One really exciting connection made during this process is John Lombardo, a New Yorker who has a heart to help deprived children living in the Townships, and street children in Central, through teaching them art. I'm sure I'll be writing more later, but he is on his way back to New York for a month or so, and will be holding an art auction there to raise funds to keep the initiative going. here is a link to the ArtWorks for Youth website and one to the Facebook AUCTION event page

So it is not just a time-sucking pointless exercise, it is hugely worthwhile, and that makes it hard to just drop the ball and retreat to my studio.


However there is light at the end of the tunnel.... we have grown to the point where we can now afford to employ the level of person who will carry the admin load, and free the committee of volunteers up to get back to our own lives, and just do the visionary steering, while the staff attends to the actual driving.

So watch this space, who knows, before long there might be fresh new work flowing from the studio... I can't wait!
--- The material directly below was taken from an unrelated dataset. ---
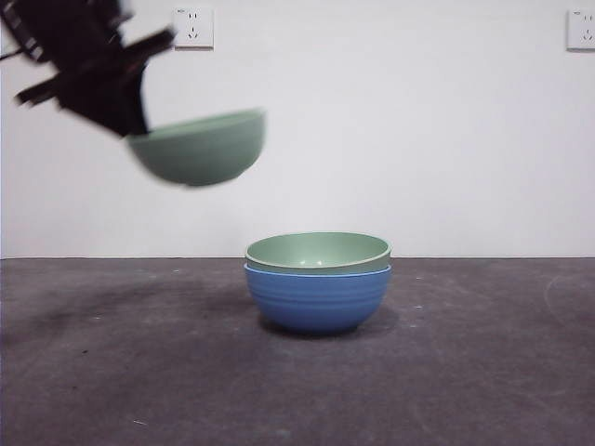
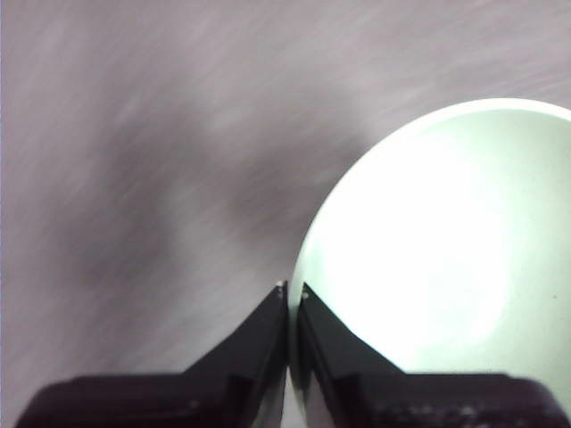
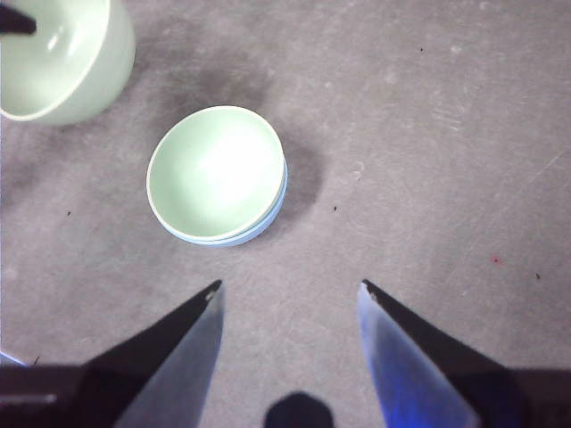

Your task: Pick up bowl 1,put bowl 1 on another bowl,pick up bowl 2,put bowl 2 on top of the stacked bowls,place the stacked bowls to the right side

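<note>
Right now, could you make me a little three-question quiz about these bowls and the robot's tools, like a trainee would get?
1. True or false: the carried green bowl rests on the table.
2. Which tool grips that bowl by its rim? A) left tool B) right tool
3. Fill in: the other green bowl sits nested inside the ____ bowl.

Key
1. False: it hangs in the air, up and to one side of the stack.
2. A; the right tool hangs open above the stack, holding nothing.
3. blue
</note>
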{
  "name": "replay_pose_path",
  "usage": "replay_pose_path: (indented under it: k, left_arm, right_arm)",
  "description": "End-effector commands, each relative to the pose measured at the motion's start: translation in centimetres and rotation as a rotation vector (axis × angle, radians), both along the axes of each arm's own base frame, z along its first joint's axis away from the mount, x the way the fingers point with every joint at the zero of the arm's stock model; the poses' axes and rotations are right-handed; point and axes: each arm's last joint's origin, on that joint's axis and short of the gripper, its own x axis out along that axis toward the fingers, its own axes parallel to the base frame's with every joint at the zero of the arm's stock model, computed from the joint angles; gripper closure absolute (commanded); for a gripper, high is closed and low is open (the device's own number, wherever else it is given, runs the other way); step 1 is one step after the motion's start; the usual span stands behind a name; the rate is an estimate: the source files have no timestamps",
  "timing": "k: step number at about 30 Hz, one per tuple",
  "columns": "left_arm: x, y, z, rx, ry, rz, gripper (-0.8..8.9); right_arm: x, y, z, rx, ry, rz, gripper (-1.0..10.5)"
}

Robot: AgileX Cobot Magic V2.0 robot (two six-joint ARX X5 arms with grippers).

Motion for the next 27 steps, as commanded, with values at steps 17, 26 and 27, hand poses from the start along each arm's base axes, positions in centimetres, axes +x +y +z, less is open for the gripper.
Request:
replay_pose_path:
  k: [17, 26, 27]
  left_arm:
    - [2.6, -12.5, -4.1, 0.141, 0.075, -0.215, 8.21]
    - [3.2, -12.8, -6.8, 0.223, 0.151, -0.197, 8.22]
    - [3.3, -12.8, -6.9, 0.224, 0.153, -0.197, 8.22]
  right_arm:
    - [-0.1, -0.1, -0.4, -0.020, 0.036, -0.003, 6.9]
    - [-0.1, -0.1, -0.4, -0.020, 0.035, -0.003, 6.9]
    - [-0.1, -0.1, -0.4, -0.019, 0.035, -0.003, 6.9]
All I have produced since the 4 Women exhibition in November are 2 paintings specifically painted for an open exhibition called "Book Titles", which asked artists to produce a work with the same title as a book that has had an impact on them.

The Face of the Earth
800x600mm
Based on a book I have had since I was a kid (so yes, it is an OOOOLD book) by G Drury, and it is a reference book about one of my passions in life, physical geography. Since my earliest years I have been fascinated by the forces that shape our earth, in fact, by the age of 8 I already had a great collection of rocks and minerals. I love the fact that the forces of nature follow such specific physical laws, yet can produce events of such mind-boggling power that the results are random and chaotic.... the running turps that can be controlled to a point but in the end produces its own results seemed appropriate to express this.

Thunderhead
800x600mm
An early passion for horses and horseriding was ignited when an aunt in England paid for my sister and I to take riding lessons at a very early age (I think she was only 4 at the time, and I was 6). As a result any book on the subject became a favourite, and on top of my list was the Flicka Trilogy by Mary O'Hara. Based in Wyoming, My Friend Flicka, Green Grass of Wyoming and Thunderhead were read and re-read throughout my childhood. Somehow the vivid descriptive writing amalgamated some scenes into a picture in my mind, and I really enjoyed the opportunity to try and capture the atmosphere of that imagery that has  rattled around inside me since then, resulting in this composite where Thunderhead, a magnificent young white stallion runs off into the Rocky mountains, is in a snowstorm, and sees at a distance the herd presided over by his sire, a mean and powerful old stallion known as the Albino.